Berlin - In der Auseinandersetzung um mehrere Wohnhäuser in Berliner Milieuschutzgebieten haben die Bezirke Friedrichshain-Kreuzberg und Neukölln in drei Fällen von ihrem gesetzlichen Vorkaufsrecht Gebrauch gemacht. Die Häuser befinden sich in der Mühsamstraße und der Bergmannstraße in Friedrichshain-Kreuzberg sowie in der Friedelstraße in Neukölln. Das geht aus einer Mitteilung der beiden Bezirke und der Senatsverwaltung für Stadtentwicklung hervor, die am Mittwoch verbreitet wurde.

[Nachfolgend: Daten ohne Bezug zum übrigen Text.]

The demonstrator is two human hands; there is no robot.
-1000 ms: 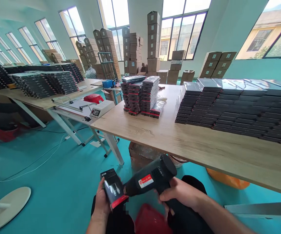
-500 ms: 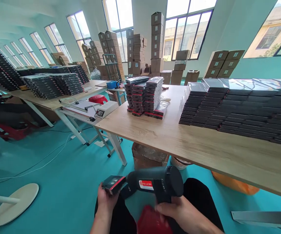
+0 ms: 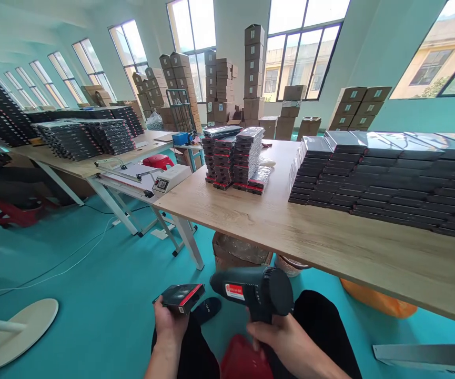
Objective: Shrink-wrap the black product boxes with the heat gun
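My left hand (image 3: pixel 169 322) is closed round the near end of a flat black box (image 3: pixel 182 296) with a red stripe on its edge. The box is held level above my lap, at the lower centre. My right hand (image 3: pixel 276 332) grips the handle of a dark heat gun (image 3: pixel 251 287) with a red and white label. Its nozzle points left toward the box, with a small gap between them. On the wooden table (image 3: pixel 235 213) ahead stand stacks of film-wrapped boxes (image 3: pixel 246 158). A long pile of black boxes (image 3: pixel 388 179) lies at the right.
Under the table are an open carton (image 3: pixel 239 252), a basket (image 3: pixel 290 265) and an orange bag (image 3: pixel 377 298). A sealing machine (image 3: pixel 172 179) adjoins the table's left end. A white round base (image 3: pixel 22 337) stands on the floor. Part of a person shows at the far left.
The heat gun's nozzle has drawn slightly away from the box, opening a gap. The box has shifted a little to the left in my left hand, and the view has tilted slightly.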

Die Häuser, für die das Vorkaufsrecht genutzt wurde, gehören zu insgesamt 16 Immobilien, die das schwedische Unternehmen Heimstaden in einem ersten Paket in Berlin erwerben wollte. Rund zehn Häuser davon befinden sich in Milieuschutzgebieten, in denen die Bezirke ein Vorkaufsrecht haben. Dieses Recht können die Bezirke nutzen, wenn der private Erwerber sich nicht verbindlich zu einem besonderen Schutz der Mieter verpflichtet und damit die Ausübung des Vorkaufsrechts abwendet – Abwendungsvereinbarung wird eine solche Übereinkunft deswegen genannt. In den aktuellen Verhandlungen verlangten die Bezirke von Heimstaden, für 20 Jahre auf die Umwandlung von Miet- in Eigentumswohnungen zu verzichten. Dazu war Heimstaden nicht bereit.